--- Problem details ---
Check every line below for the word "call" and give only the number of lines where it appears.

── Data section ──

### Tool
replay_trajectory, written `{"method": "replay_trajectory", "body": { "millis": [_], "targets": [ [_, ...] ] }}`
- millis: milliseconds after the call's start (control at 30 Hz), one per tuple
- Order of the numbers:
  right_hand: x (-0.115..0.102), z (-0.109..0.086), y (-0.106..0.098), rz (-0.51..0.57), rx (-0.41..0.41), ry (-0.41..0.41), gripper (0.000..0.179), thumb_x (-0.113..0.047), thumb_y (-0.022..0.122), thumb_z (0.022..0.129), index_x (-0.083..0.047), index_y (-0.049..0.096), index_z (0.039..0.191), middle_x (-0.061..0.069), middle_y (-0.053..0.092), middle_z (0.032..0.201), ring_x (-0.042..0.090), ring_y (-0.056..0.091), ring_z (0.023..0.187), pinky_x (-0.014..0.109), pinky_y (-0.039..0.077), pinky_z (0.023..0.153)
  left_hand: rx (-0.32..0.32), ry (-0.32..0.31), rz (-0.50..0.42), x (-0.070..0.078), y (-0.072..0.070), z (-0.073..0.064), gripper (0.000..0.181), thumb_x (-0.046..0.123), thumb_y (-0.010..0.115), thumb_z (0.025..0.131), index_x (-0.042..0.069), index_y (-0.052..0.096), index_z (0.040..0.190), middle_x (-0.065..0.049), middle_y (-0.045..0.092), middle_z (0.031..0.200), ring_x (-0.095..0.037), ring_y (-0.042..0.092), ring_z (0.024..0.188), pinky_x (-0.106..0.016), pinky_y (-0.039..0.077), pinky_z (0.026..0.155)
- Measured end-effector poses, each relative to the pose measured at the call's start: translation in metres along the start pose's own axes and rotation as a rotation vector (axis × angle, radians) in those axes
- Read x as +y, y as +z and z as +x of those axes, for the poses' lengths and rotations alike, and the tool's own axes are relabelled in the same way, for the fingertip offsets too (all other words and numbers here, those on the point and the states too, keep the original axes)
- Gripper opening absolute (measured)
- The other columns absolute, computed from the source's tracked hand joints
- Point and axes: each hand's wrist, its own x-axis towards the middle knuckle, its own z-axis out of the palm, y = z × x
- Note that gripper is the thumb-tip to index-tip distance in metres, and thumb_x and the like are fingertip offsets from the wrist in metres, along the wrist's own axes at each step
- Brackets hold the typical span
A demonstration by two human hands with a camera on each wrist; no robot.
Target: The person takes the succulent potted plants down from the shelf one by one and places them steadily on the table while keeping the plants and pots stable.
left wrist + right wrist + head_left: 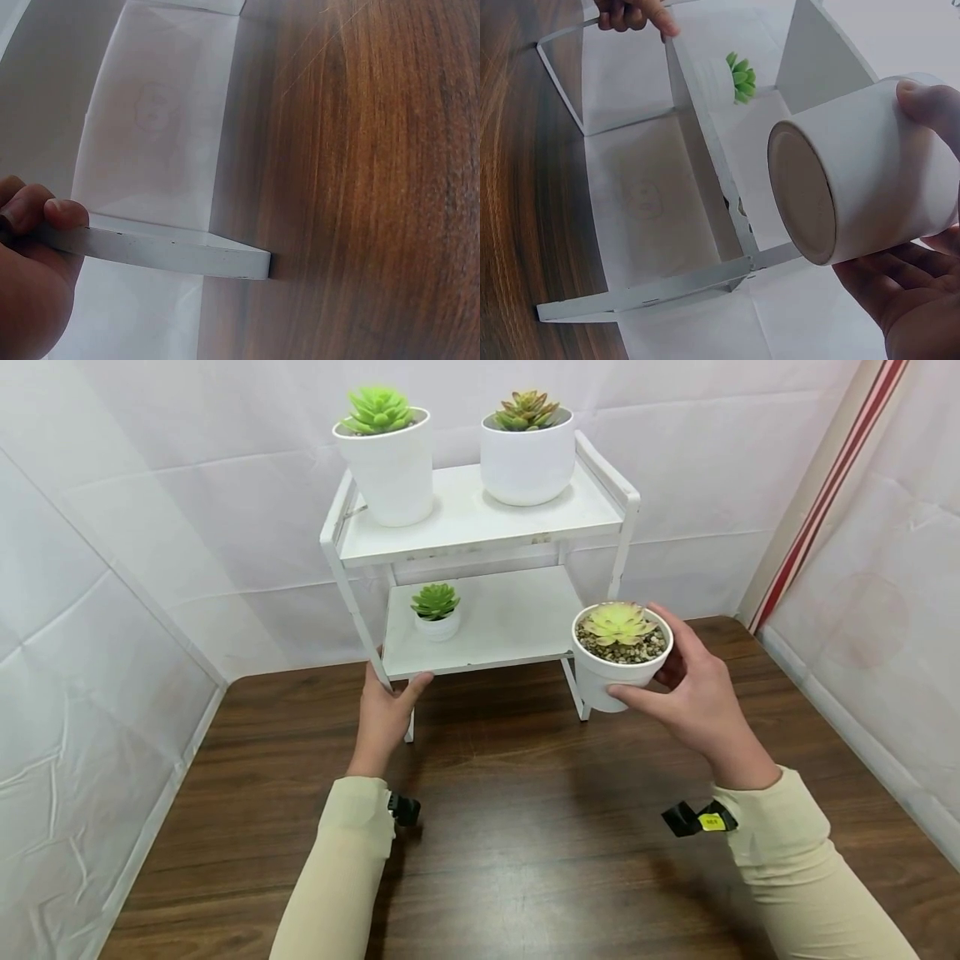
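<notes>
My right hand (697, 693) grips a white pot (611, 685) from its right side, thumb in front. A pale yellow-green succulent (618, 623) sits in pebbles inside it. In the right wrist view the pot (877, 165) is tilted, its round base showing. The pot is held in front of the right end of a white two-tier shelf (480, 539). My left hand (386, 714) grips the shelf's front left leg, thumb at the lower tier's edge. In the left wrist view, curled fingers (45, 210) wrap the white leg (180, 255).
On the top tier stand a tall white pot (393, 468) with a bright green succulent and a rounded white pot (527, 464) with a reddish-green one. A small potted succulent (437, 614) is on the lower tier's left. The shelf stands on a brown wooden table (495, 827) before white sheeting.
</notes>
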Motion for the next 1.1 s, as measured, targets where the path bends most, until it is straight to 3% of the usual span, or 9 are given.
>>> {"method": "replay_trajectory", "body": {
  "millis": [233,400,633,867,1100],
  "targets": [
    [0.004,0.000,-0.003,0.004,0.010,-0.016,0.095,-0.009,0.087,0.071,-0.031,0.036,0.148,0.006,0.053,0.134,0.000,0.060,0.103,0.009,0.049,0.080,-0.008,-0.006,-0.003,0.006,0.000,0.000,0.083,0.037,0.071,0.088,0.013,0.023,0.152,-0.011,0.052,0.115,-0.017,0.038,0.061,-0.035,0.040,0.069],
    [0.007,0.001,-0.004,0.004,0.023,-0.019,0.095,-0.008,0.087,0.071,-0.027,0.036,0.149,0.007,0.054,0.133,-0.001,0.060,0.101,0.009,0.049,0.079,-0.007,0.009,-0.006,0.002,0.000,0.001,0.084,0.043,0.071,0.086,0.019,0.023,0.152,-0.010,0.053,0.117,-0.017,0.040,0.061,-0.035,0.041,0.069],
    [0.008,0.000,-0.008,-0.014,0.037,-0.006,0.095,-0.009,0.087,0.071,-0.032,0.036,0.148,0.006,0.054,0.134,0.000,0.060,0.099,0.008,0.049,0.078,0.000,0.029,-0.008,-0.003,0.000,0.000,0.090,0.056,0.069,0.082,0.023,0.024,0.151,-0.010,0.054,0.122,-0.022,0.045,0.070,-0.036,0.043,0.074],
    [0.012,-0.004,-0.011,-0.023,0.038,0.034,0.095,-0.012,0.086,0.072,-0.033,0.035,0.148,0.006,0.052,0.135,-0.002,0.059,0.102,0.007,0.048,0.079,-0.010,0.001,-0.007,-0.002,0.001,-0.002,0.087,0.051,0.070,0.084,0.023,0.023,0.152,-0.009,0.050,0.136,-0.023,0.049,0.081,-0.037,0.044,0.081],
    [0.015,-0.003,-0.012,-0.022,0.046,0.049,0.094,-0.013,0.086,0.073,-0.033,0.035,0.148,0.006,0.053,0.134,-0.001,0.058,0.102,0.007,0.048,0.079,-0.017,-0.002,-0.007,0.020,-0.002,-0.008,0.082,0.037,0.069,0.089,0.014,0.022,0.152,-0.014,0.049,0.137,-0.021,0.048,0.079,-0.036,0.044,0.079]
  ]
}}
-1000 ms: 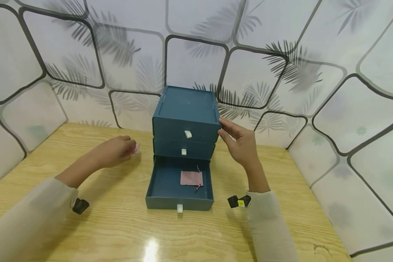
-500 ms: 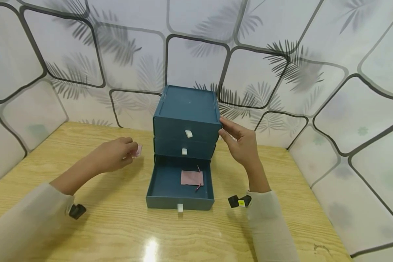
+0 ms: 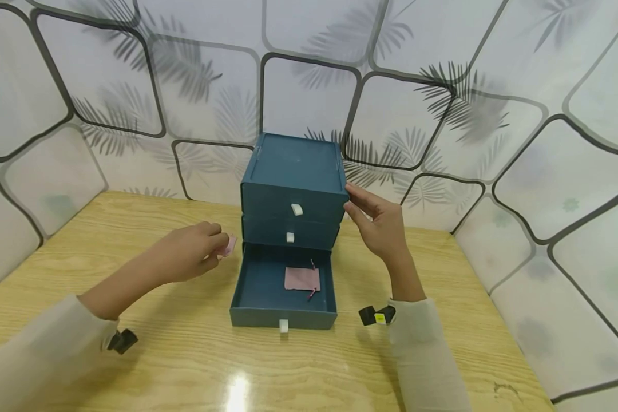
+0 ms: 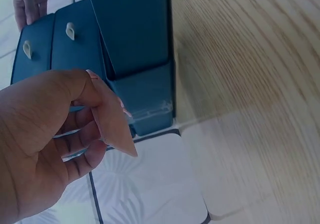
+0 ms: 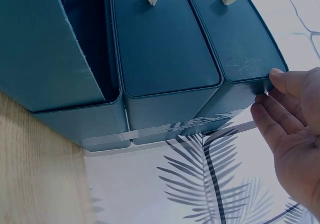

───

--- Task answer ---
2